Whether you’ve adopted a rescue or your child wants friends to come over, your dog has to be accepted of little humans. Here’s how to teach your dog to like children — your own or others.
Also, these lessons are important for any family WITH a dog that is going to have a baby or adopt a baby. Dogs and babies don’t get along at the snap of a finger. It takes a lot of training for a dog to accept a baby or a child into her home.
How to Teach your Dog to Like Children
When you have a dog, as soon as you adopt, you should ask any friends with children to come and visit. But, it’s your job to supervise the interactions at all times, ensuring the baby or young child is behaving, but so too, is your dog. This is socializing your dog. And, if your dog is having a great time throughout the visits, then she will easily start accepting kids.

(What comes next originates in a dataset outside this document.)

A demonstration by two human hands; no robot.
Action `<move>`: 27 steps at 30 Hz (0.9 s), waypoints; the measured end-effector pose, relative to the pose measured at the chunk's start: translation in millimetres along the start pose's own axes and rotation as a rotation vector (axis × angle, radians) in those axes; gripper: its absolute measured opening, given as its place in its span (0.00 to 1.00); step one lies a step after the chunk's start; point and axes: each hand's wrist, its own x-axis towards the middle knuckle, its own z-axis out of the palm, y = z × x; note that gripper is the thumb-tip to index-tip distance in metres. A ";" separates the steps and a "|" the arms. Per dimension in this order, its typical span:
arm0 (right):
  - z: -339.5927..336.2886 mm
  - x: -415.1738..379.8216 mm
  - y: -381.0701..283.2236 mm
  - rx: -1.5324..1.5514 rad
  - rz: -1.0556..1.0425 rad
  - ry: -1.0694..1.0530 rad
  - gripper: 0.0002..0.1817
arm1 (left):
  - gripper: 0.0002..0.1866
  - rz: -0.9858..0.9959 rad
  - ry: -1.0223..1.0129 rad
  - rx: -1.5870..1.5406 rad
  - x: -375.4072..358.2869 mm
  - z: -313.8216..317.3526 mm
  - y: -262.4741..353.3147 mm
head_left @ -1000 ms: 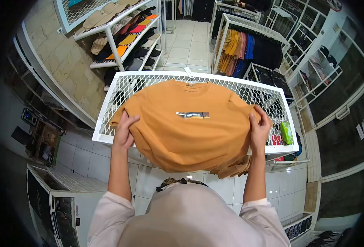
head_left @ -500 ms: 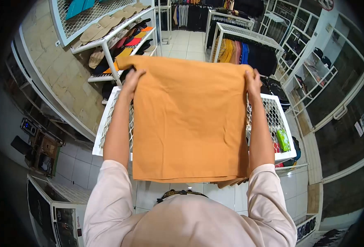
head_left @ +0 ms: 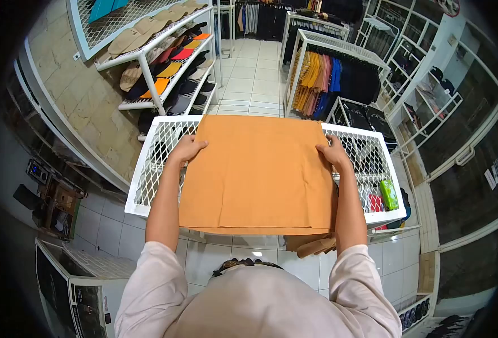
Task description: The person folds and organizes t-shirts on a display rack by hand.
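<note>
An orange garment (head_left: 254,174) lies spread over the white mesh table (head_left: 147,169), its near edge reaching the table's front. My left hand (head_left: 187,149) grips the garment's left side, thumb on top and fingers at or under the edge. On the opposite side, my right hand (head_left: 333,153) holds the garment's right edge in the same way. Part of the cloth (head_left: 316,246) hangs below the front edge at the right.
A green packet (head_left: 388,195) rests at the table's right end. Shelves of caps (head_left: 170,70) stand at the back left. A rack of hanging clothes (head_left: 316,79) is beyond the table, with glass doors (head_left: 474,152) to the right.
Both hands have come down and slightly inward with the orange garment. Its raised far edge has dropped onto the mesh table, and the cloth is flatter.
</note>
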 end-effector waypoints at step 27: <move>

Encourage the child to play with your dog, like tossing dog toys and giving her treats when she retrieves them. Also, have the visitor ask your dog to sit, stay, down, and the like. Again, praising and rewards are a must.
You must ensure that the children are well-behaved and friendly so that this becomes a pleasant encounter.
In a situation where you don’t have friends with kids, you’ll have to make due with walking your dog where there are lots of people. Dogs are like magnets to most kids, so it won’t be hard to find a few that would love to play with your dog at the park, for instance.
Give the child a few treats to toss to your dog or to feed her directly. Perhaps have a ball for a child to play fetch with your dog, followed by a treat.
Some dogs are really great with their own human siblings but either are fearful or nervous around other children. Try the above suggestions, but if they don’t work, professional help will be necessary. Also, if your dog is aggressive toward other children, you must seek professional behavior help.
Taking the time to learn how to teach your dog to like children will simplify your life and will ensure your children’s social life won’t be affected by the family dog. Learn the process, put in the time, and you’ll get results.